We hypothesize that PGC-1α is the AMPK-induced mediator that inhibits ROS. PGC-1α acts as a coactivator of several transcriptional factors and has been implicated in energy homeostasis and glucose metabolism.41 Recent reports also suggest that AMPK induces PGC-1α expression30 and that PGC-1α stimulates mitochondrial biogenesis, including induction of mitochondrial antioxidant enzymes.31–33 Consistent with these reports, the present study demonstrated that AICAR, metformin, or transduction of CA-AMPK increased the mRNA levels of PGC-1α as well as the mitochondrial antioxidant enzyme SOD2. In addition, activation of AMPK induced—though to a lesser extent—nonmitochondrial antioxidant enzyme catalase, which is reported to be up-regulated by PGC-1α.34 Collectively, the present study implies that AMPK attenuates PDGF-induced intracellular ROS production and subsequent AKT activation, at least in part, via up-regulation of antioxidant enzymes. Further study will be needed to determine the role of PGC-1α in HSCs.

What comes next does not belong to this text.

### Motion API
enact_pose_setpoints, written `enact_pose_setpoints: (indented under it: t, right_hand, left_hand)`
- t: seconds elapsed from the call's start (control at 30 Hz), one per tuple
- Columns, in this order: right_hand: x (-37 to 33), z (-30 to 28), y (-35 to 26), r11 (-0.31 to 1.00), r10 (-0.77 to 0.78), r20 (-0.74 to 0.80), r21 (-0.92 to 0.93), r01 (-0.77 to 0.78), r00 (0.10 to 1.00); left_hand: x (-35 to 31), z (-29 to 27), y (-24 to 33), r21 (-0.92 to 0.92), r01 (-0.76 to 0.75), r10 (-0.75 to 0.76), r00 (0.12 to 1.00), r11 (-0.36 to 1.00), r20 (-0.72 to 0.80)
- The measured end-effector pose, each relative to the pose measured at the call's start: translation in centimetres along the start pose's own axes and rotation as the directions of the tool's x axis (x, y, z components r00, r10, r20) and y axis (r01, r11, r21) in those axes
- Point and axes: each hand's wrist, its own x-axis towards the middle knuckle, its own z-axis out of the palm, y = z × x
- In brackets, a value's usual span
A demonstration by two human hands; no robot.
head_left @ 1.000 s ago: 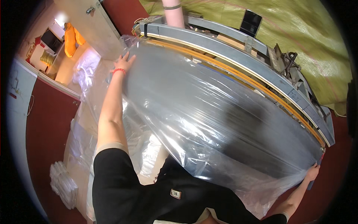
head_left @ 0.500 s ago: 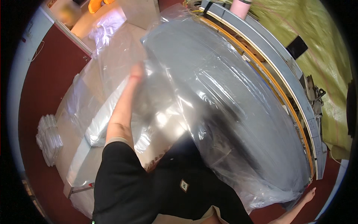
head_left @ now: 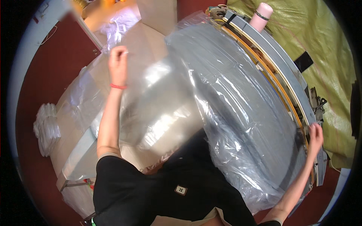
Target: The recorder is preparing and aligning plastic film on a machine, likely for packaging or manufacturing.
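A wide clear plastic sheet [head_left: 162,100] lies in front of me, loose and glossy. My left hand [head_left: 118,66], with a red band at its wrist, is raised over the left side; its fingers are curled together, closed on the sheet's edge. More clear film [head_left: 233,101] lies wrinkled across a grey surface to the right. Along that surface's far right side runs a long blue-grey bar [head_left: 288,62] beside a yellow strip [head_left: 269,73]. At the bar's near end is my right hand [head_left: 316,137], fingers bent and closed; what they grip is hidden.
A pink bottle [head_left: 261,17] and a black phone-like slab [head_left: 303,61] are by the bar's far side. A metal clamp-like part [head_left: 319,102] sticks out near my right hand. Folded clear plastic [head_left: 47,130] lies at the far left. Olive-green sheeting [head_left: 335,49] covers the right.
My left hand has moved left and slightly up, drawing the clear sheet leftward. My right hand has come up from the lower right corner to the bar. The view has shifted slightly.
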Motion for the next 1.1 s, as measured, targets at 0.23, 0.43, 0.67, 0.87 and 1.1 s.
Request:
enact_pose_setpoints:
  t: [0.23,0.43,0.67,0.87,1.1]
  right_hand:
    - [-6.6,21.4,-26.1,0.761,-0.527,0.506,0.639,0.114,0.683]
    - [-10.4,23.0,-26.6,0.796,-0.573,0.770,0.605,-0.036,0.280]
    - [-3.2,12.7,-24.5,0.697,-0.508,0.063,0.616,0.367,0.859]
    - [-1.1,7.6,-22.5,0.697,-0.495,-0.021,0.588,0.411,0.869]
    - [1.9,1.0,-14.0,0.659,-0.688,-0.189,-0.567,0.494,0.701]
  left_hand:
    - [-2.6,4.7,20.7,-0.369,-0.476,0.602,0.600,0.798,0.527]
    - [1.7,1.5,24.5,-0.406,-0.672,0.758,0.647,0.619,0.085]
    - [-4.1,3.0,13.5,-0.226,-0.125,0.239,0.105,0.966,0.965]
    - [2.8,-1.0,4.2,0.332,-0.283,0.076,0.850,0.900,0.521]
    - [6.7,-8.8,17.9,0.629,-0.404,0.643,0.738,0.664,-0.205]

The present study demonstrated that AMPK also controls HSC proliferation via induction of cdk inhibitors p21cip1 and p27kip1. The increased expression of p21cip1 is possibly mediated by a p53-dependent mechanism. This study also demonstrated that AMPK phosphorylates p53 at Ser-15 and increased p53 protein levels, consistent with previous observations.12, 42, 43 p53 phosphorylation at Ser-15 induces accumulation and activation of this protein,44 resulting in up-regulation of p21cip1 transcription. AMPK is also reported to phosphorylate p27kip1 at Thr-198, thereby increasing p27 stability.45 As we demonstrated that AMPK increases p27kip1 mRNA levels, increased expression of p27kip1 might be mediated by both posttranscriptional and transcriptional regulation. Because FoxO1 regulates expressions of p27kip1 and SOD2 genes in HSCs,18 AMPK inhibition of the AKT pathway may, in part, participate in the up-regulation of p27kip1 and SOD2 genes. Because PGC-1α coactivates FoxO1,46 it is also possible that it coactivates and up-regulates the expression of these genes. These effects would be cumulative, resulting in higher levels of the cdk inhibitors.

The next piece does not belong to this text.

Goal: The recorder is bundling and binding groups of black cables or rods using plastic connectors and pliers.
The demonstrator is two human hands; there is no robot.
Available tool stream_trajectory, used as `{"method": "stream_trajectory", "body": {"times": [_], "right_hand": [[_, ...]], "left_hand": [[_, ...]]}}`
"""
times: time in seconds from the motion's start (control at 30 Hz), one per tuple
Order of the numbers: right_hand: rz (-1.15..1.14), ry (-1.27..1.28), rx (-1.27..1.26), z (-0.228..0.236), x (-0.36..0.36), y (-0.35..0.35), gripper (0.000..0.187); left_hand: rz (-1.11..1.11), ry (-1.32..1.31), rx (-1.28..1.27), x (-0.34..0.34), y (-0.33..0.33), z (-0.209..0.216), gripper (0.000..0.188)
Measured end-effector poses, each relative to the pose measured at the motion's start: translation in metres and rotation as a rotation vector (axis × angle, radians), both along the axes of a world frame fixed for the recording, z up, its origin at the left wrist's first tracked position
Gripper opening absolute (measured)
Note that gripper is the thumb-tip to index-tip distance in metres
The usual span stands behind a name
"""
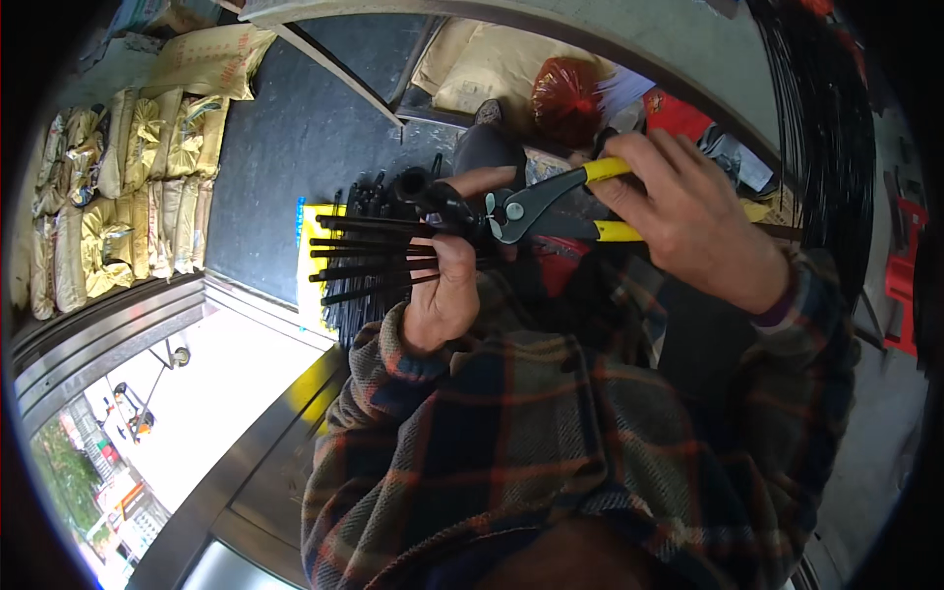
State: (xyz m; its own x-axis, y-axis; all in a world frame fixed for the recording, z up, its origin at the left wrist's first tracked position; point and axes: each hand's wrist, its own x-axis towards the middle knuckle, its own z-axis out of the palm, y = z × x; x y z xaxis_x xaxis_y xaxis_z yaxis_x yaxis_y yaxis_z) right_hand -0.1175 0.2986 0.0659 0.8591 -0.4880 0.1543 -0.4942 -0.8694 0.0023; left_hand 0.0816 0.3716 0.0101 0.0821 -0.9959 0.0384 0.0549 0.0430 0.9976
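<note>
Yellow-handled pliers (531,206), handles (607,170) gripped in right fingers (634,157), black rods (366,270) clasped in left fingers (455,258)

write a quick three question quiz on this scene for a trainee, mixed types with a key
1. True or false: the right hand holds cutters with red grips.
2. Fill in the missing word: the left hand holds several thin black ____.
3. What is stacked at the picture's far left?
A) Red stools
B) Sacks
C) Tyres

Key
1. False; the grips are yellow.
2. Rods.
3. B.
</note>
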Motion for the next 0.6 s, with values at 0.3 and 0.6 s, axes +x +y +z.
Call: {"method": "stream_trajectory", "body": {"times": [0.3, 0.6], "right_hand": [[-0.046, 0.061, 1.488, 0.035, -0.007, -0.022, 0.013], [0.03, 0.18, 1.352, 0.047, 0.0, -0.031, 0.016]], "left_hand": [[-0.279, 0.209, -0.189, 0.018, 0.006, -0.025, 0.063], [-0.198, 0.031, -0.136, 0.008, 0.011, -0.018, 0.068]]}}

Low adiponectin levels may play a pivotal role in the progression of NAFLD. Recent human studies14, 47 indicate that low adiponectin levels correlate with the severity of NAFLD from simple steatosis to fibrosis and cirrhosis. The present study suggests that adiponectin per se inhibits HSC proliferation via AMPK and that a decrease in HMW adiponectin would enhance the progression of fibrosis in obese patients with NAFLD.
In conclusion, the present study indicates that AMPK signaling is essential for the antiproliferative activities of HMW adiponectin on cultured activated HSCs. The identification of an antiproliferative action of HMW adiponectin, as reported in this study, is consistent with an antifibrotic effect on liver disease for this adipocytokine. Understanding the roles of HMW adiponectin and AMPK in fibrogenesis may provide new insight into the pathophysiology and therapeutic strategies for liver fibrosis, especially in patients with NAFLD.